**Task details:** Output, without any change, the listing below from its opening line up to and including the line with "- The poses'".
────────────────
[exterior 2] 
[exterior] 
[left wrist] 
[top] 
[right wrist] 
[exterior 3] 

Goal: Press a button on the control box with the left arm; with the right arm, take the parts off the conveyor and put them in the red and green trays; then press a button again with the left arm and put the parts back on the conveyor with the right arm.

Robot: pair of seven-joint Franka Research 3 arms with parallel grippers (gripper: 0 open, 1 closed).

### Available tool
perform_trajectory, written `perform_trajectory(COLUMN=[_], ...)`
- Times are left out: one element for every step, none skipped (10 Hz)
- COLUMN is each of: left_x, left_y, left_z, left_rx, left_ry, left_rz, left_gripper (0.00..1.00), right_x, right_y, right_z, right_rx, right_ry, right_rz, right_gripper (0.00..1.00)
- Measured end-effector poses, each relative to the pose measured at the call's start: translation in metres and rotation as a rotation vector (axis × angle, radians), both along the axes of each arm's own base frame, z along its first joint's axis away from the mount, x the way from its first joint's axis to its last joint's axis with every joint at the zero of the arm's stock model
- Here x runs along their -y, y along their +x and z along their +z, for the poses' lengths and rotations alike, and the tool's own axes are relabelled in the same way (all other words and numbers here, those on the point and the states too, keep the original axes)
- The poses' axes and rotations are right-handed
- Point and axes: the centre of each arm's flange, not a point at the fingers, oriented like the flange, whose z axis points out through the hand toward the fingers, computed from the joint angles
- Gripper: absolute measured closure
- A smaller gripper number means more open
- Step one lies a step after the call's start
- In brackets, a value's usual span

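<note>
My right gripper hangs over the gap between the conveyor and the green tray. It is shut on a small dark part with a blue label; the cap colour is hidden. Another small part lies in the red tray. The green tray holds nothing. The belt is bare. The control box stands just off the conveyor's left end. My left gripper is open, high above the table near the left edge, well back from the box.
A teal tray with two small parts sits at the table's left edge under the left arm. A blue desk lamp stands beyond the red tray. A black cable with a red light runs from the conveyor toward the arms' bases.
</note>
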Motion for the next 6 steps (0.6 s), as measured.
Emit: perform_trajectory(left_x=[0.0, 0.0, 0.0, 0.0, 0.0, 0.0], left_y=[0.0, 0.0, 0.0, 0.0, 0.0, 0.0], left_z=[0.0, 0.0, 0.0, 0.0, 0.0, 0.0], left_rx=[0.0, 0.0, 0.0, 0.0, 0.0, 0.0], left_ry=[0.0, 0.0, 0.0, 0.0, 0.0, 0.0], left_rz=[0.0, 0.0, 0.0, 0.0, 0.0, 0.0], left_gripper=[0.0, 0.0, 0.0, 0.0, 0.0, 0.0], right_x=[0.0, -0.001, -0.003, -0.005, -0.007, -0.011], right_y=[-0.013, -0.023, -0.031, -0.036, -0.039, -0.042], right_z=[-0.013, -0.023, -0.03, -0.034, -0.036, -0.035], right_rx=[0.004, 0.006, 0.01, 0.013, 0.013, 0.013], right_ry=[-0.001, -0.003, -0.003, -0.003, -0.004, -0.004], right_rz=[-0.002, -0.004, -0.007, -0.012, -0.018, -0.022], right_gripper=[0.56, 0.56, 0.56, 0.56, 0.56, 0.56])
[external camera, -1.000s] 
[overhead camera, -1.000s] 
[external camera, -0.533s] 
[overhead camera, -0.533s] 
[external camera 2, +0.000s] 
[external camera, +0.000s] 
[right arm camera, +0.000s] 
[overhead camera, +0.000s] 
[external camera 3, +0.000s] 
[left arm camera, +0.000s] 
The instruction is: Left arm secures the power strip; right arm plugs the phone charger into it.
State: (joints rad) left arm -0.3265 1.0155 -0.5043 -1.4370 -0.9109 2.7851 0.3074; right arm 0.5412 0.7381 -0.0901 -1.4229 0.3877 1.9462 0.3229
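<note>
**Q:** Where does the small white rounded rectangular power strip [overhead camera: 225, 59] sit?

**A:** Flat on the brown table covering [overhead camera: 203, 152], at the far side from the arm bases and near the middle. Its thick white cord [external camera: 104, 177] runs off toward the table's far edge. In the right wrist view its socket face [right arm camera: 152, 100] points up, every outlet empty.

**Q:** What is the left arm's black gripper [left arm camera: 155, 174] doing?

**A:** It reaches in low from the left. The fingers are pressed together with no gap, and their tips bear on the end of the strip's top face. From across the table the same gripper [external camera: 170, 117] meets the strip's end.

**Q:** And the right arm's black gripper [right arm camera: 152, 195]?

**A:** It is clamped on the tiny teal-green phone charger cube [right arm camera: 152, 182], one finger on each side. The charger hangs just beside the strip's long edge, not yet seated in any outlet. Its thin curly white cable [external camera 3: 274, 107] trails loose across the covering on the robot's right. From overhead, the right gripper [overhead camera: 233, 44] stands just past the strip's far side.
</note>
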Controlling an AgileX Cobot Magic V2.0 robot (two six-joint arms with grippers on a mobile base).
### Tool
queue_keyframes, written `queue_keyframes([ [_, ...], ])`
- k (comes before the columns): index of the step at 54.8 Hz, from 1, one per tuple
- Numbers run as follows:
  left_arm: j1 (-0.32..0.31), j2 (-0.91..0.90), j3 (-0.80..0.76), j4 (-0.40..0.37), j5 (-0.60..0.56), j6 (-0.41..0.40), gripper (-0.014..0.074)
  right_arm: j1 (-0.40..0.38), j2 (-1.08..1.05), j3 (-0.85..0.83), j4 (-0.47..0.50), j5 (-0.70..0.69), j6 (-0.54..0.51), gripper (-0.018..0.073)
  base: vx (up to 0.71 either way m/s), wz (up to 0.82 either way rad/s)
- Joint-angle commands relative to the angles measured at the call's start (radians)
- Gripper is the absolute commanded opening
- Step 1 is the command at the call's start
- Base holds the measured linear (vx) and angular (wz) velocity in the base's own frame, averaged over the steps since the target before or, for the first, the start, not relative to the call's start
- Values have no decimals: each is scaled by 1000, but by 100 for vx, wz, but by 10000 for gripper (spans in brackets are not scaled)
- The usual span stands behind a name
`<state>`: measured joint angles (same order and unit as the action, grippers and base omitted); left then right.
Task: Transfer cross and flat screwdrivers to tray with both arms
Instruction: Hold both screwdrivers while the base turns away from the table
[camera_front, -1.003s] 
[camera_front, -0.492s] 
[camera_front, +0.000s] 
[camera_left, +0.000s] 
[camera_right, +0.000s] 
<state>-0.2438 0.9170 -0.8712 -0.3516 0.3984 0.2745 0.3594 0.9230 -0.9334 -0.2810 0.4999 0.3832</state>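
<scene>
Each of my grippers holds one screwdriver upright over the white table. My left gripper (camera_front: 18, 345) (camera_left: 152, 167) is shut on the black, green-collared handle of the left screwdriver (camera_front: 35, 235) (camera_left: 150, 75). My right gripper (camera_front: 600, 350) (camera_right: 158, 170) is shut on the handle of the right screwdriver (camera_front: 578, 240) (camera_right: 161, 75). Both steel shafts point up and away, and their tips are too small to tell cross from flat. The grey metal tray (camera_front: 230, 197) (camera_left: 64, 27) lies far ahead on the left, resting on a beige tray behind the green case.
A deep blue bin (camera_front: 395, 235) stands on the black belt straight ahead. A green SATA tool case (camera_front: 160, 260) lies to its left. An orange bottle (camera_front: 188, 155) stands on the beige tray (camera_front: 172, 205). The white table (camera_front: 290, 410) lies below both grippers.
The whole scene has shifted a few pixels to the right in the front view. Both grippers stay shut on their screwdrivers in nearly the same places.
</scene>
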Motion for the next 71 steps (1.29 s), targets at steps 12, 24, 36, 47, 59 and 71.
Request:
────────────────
**Response:**
[exterior 2] 
[exterior] 
[left wrist] 
[top] 
[right wrist] 
[exterior 3] 

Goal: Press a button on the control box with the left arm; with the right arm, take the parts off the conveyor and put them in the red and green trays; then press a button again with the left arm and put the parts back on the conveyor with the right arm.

Robot: pair of seven-joint Franka Research 3 arms with parallel grippers (gripper: 0 open, 1 closed).

### Available tool
perform_trajectory, written `perform_trajectory(COLUMN=[_], ...)`
- Times are left out: one element for every step, none skipped (10 Hz)
- COLUMN is each of: left_x, left_y, left_z, left_rx, left_ry, left_rz, left_gripper (0.00..1.00), right_x, right_y, right_z, right_rx, right_ry, right_rz, right_gripper (0.00..1.00)
- Measured end-effector poses, each relative to the pose measured at the call's start: translation in metres and rotation as a rotation vector (axis × angle, radians), both along the axes of each arm's own base frame, z along its first joint's axis away from the mount, x the way from its first joint's axis to its last joint's axis with every joint at the zero of the arm's stock model
- Here x runs along their -y, y along their +x and z along their +z, for the poses' lengths and rotations alike, and the tool's own axes are relabelled in the same way (all other words and numbers here, those on the point and the states too, keep the original axes)
- The poses' axes and rotations are right-handed

Nothing more is needed for this exercise.